_WHAT YOU WILL DO:_ Copy nothing past the line containing "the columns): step". Transcribe every line of the listing below up to and including it, from the first, except pictures.

_RECORDS FOR THE EXERCISE:_

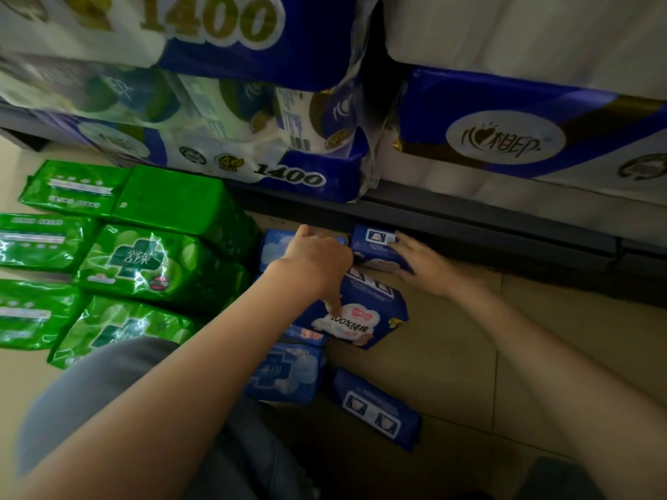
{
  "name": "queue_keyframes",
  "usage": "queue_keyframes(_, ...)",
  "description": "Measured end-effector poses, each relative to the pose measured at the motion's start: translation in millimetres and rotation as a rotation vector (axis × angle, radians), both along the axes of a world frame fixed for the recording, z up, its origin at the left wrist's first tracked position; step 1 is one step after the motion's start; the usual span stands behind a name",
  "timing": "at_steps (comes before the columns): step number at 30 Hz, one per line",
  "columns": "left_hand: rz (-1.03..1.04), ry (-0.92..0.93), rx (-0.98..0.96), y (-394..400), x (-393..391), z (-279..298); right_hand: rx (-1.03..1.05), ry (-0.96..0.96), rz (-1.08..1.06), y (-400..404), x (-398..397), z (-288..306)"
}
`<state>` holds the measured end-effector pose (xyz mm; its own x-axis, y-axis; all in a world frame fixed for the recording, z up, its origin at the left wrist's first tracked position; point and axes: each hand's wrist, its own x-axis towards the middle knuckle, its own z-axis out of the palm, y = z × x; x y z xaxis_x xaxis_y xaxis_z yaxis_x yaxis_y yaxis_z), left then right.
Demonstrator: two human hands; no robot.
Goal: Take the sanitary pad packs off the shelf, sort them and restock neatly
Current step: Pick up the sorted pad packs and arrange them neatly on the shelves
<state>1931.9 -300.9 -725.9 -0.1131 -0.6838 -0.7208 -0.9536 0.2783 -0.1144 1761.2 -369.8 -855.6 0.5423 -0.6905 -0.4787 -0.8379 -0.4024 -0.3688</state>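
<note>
Reaching forward and down, we have both hands at the far end of the blue pack row on the floor, right under the bottom shelf lip [469, 220]. Left hand [317, 259] lies palm-down over the pale-blue pack [278, 245], fingers curled over its far edge; whether it grips or only rests, we cannot tell. Right hand [426, 263] lies flat, fingers straight, touching the dark-blue pack [375, 243] just beside it. Both packs sit ahead of the hands, long axes roughly left-right along the shelf. Right hand is nearer the dark-blue one.

More blue packs [364, 315] trail back toward our knee [108, 402]. Green packs [144, 261] are stacked well left, already grouped. Toilet-roll bales [252, 146] fill the shelf above.

Likely next: square the two far packs together.
</note>
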Motion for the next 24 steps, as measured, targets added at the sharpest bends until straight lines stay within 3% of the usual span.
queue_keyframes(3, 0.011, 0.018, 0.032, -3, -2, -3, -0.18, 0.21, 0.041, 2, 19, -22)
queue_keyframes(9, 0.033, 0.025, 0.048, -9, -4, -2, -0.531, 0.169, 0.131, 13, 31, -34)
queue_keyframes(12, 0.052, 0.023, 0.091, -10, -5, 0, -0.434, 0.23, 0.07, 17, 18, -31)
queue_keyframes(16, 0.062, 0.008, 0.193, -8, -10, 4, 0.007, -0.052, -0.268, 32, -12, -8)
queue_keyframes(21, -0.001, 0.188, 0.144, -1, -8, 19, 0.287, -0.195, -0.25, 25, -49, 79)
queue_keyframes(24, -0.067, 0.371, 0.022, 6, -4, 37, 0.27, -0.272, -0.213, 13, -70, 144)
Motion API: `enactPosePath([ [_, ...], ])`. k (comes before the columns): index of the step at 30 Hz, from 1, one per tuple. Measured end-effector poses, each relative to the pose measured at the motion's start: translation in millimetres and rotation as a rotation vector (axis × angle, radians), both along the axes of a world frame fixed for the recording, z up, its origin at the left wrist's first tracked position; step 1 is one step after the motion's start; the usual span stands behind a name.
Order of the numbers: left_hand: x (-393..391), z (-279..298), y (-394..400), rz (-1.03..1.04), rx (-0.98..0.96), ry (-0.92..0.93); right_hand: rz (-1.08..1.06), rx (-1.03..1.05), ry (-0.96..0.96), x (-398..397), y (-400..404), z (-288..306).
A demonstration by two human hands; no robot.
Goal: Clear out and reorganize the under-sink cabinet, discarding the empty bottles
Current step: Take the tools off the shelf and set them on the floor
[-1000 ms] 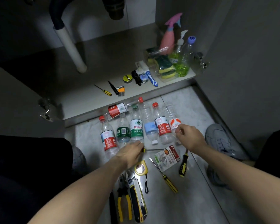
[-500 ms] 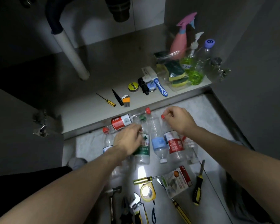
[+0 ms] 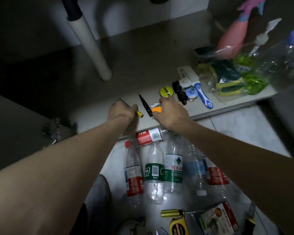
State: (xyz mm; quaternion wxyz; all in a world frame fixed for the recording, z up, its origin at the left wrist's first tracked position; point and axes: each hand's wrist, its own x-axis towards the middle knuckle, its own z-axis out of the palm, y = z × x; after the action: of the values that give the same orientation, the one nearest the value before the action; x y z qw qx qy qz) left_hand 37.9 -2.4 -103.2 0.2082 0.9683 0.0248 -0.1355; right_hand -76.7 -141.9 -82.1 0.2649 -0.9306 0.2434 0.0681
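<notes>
Both hands reach over the row of bottles to the front edge of the cabinet floor (image 3: 95, 114), where the small tools lie.

The left hand (image 3: 120, 111) is on the small screwdriver (image 3: 137, 112). Its fingers curl over the middle of the tool, so it looks like a grip. The thin metal tip pokes out on the far side of the hand, pointing away and to the left. The yellow and black handle pokes out on the near side, pointing right. So the screwdriver lies slanted, and the hand sits across it.

The right hand (image 3: 171, 111) is just beside it, on the orange hex key set (image 3: 156, 108). The fingers bend down on the orange holder and the keys stick out past them. I cannot tell if the hand really holds it or only touches it. A black pointed tool (image 3: 145, 105) lies between the two hands, slanted the same way as the screwdriver. The yellow round tin (image 3: 166, 91) sits just past the right hand's fingers.

The empty bottles (image 3: 154, 173) lie side by side on the tile floor, under both arms and nearer to the person. One more bottle with a red label (image 3: 149, 136) lies sideways against the cabinet edge.

I think the next move is to lift these tools toward the person, over the bottles.
</notes>
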Motion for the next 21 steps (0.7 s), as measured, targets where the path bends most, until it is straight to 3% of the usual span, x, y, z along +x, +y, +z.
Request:
enactPosePath([
  [3,4,-4,2,-0.035,0.045,0.04,0.034,-0.062,0.034,4,7,-8],
  [9,-11,1,7,-0.096,0.119,-0.019,-0.06,0.115,-0.041,-3,1,-7],
  [13,-36,11,12,-0.086,-0.085,-0.173,-0.175,0.405,-0.245,-38,-2,-7],
  [17,-82,15,9,-0.33,-0.276,-0.264,-0.258,0.476,-0.303,-115,-24,-28],
  [21,-150,18,-3,-0.603,-0.338,-0.146,-0.519,0.541,-0.216,-214,-61,-59],
])
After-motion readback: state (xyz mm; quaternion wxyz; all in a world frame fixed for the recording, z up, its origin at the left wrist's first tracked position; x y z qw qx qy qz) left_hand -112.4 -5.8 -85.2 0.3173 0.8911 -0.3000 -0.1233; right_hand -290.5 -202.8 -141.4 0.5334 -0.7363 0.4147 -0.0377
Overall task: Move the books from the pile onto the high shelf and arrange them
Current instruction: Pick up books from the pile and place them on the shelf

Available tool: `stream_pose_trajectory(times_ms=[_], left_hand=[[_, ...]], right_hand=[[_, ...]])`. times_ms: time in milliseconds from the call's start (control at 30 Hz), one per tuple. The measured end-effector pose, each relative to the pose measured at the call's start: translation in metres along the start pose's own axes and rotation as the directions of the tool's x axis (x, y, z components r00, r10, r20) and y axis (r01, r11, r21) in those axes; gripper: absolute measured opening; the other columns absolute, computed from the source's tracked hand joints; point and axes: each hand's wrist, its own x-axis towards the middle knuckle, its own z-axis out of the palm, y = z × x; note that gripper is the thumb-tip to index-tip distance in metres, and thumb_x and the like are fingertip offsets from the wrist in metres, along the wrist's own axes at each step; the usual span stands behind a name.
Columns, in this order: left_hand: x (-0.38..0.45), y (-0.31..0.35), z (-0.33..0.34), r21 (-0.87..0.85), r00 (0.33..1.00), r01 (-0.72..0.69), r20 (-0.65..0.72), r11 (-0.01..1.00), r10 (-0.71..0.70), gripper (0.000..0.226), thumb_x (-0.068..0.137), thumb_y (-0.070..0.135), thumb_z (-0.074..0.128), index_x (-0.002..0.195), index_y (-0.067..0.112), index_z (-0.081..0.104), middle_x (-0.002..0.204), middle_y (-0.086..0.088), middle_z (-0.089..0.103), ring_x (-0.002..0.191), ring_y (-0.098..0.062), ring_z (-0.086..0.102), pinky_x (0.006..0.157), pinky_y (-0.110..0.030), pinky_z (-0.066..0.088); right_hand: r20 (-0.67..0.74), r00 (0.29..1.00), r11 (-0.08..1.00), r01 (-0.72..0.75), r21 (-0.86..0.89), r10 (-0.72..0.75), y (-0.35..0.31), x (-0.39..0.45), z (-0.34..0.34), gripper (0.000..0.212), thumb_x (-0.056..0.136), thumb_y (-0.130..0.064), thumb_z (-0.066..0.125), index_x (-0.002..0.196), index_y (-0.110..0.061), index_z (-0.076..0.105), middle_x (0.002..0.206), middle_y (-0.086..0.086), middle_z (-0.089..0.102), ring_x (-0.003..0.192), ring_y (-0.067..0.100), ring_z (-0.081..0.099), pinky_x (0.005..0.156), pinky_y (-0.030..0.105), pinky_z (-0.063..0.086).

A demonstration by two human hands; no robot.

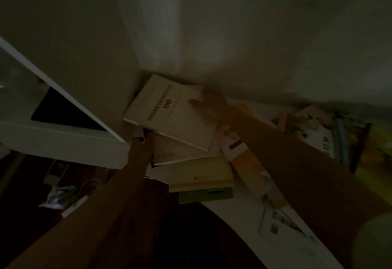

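Note:
The scene is dim. A white book [169,111] with a small red mark on its cover lies on top of a loose stack in the corner of a white shelf [237,211]. My right hand [209,104] grips its far right edge, thumb on the cover. My left hand [141,144] reaches under the stack's near left corner; its fingers are hidden beneath the books. Below the white book lie another white book [180,154], a pale yellow book [201,173] and a green one [205,196].
An orange and white book [244,158] lies under my right forearm. Colourful books [331,139] and loose printed sheets [280,222] are spread to the right. White walls meet behind the stack. A white cabinet door frame [63,103] stands left; cables lie on the dark floor below.

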Motion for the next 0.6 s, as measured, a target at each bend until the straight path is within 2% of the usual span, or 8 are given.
stream_pose_trajectory(times_ms=[67,133,167,267,333,400,467,600], left_hand=[[0.005,0.001,-0.002,-0.048,0.999,0.037,0.026,0.998,-0.036,0.036,0.096,0.045,0.039,0.095,0.012,0.054,0.095,-0.005,0.052,0.110,-0.032,0.050,0.099,-0.052,0.042],[0.009,0.005,-0.003,-0.078,0.995,0.086,0.056,0.993,-0.082,0.047,0.095,0.051,0.035,0.111,0.011,0.053,0.104,-0.006,0.049,0.111,-0.031,0.050,0.100,-0.051,0.041],[0.011,0.007,-0.004,-0.086,0.992,0.105,0.076,0.991,-0.098,0.045,0.095,0.051,0.035,0.108,0.012,0.053,0.104,-0.006,0.049,0.108,-0.030,0.050,0.100,-0.051,0.042],[0.015,0.009,-0.006,-0.104,0.989,0.109,0.111,0.989,-0.098,0.038,0.096,0.048,0.036,0.072,0.019,0.046,0.079,-0.002,0.048,0.079,-0.022,0.050,0.098,-0.047,0.044],[0.016,0.009,-0.006,-0.106,0.986,0.115,0.131,0.988,-0.101,0.038,0.096,0.048,0.036,0.072,0.021,0.047,0.080,-0.002,0.050,0.074,-0.018,0.049,0.097,-0.044,0.046],[0.016,0.011,-0.006,-0.125,0.982,0.121,0.159,0.985,-0.100,0.042,0.095,0.051,0.036,0.092,0.015,0.057,0.091,-0.004,0.054,0.078,-0.018,0.052,0.090,-0.040,0.049],[0.015,0.015,-0.003,-0.124,0.976,0.128,0.192,0.984,-0.103,0.056,0.093,0.055,0.037,0.124,0.010,0.048,0.098,-0.003,0.055,0.082,-0.017,0.053,0.080,-0.033,0.049],[0.018,0.020,0.004,-0.139,0.969,0.156,0.216,0.978,-0.124,0.094,0.081,0.065,0.048,0.148,0.011,0.013,0.145,-0.009,0.036,0.126,-0.027,0.043,0.106,-0.042,0.037]], right_hand=[[-0.025,0.999,0.998,-0.025,-0.059,0.023,-0.001,0.003,0.000,0.080,0.085,-0.063,0.048,0.143,-0.011,0.028,0.149,0.009,0.031,0.135,0.028,0.032,0.110,0.042,0.028],[-0.102,0.994,0.993,-0.046,-0.108,0.035,-0.003,-0.006,-0.008,0.082,0.081,-0.063,0.055,0.142,-0.014,0.029,0.145,0.010,0.036,0.132,0.028,0.037,0.104,0.039,0.032],[-0.116,0.992,0.993,-0.055,-0.101,0.043,-0.002,-0.015,-0.013,0.082,0.080,-0.060,0.058,0.142,-0.015,0.030,0.143,0.010,0.038,0.130,0.028,0.039,0.101,0.037,0.034],[0.005,0.994,0.994,-0.109,0.007,0.109,0.008,-0.047,-0.016,0.086,0.081,-0.054,0.062,0.146,-0.016,0.022,0.141,0.010,0.043,0.124,0.029,0.047,0.093,0.035,0.039],[0.112,0.979,0.969,-0.187,0.164,0.170,0.015,-0.065,-0.007,0.082,0.081,-0.051,0.063,0.144,-0.012,0.027,0.139,0.010,0.046,0.120,0.030,0.050,0.091,0.036,0.044],[0.121,0.967,0.914,-0.252,0.318,0.225,0.016,-0.072,0.006,0.074,0.082,-0.045,0.065,0.139,-0.010,0.035,0.138,0.009,0.046,0.122,0.029,0.049,0.092,0.034,0.043],[0.079,0.953,0.859,-0.299,0.416,0.293,0.014,-0.071,0.020,0.078,0.078,-0.047,0.068,0.139,-0.009,0.036,0.138,0.010,0.047,0.123,0.029,0.049,0.098,0.037,0.043],[0.077,0.920,0.756,-0.361,0.546,0.384,0.013,-0.066,0.032,0.084,0.070,-0.047,0.076,0.136,-0.011,0.039,0.134,0.009,0.050,0.119,0.030,0.052,0.097,0.050,0.046]])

_REPLY TO THE EXERCISE:_
{
  "name": "queue_keyframes",
  "usage": "queue_keyframes(_, ...)",
  "description": "Measured end-effector poses, each relative to the pose measured at the motion's start: translation in millimetres and rotation as a rotation vector (axis × angle, radians), both along the axes of a world frame fixed for the recording, z up, its origin at the left wrist's first tracked position; step 1 is one step after the motion's start; the usual span stands behind a name",
  "timing": "at_steps (comes before the columns): step number at 30 Hz, one per line",

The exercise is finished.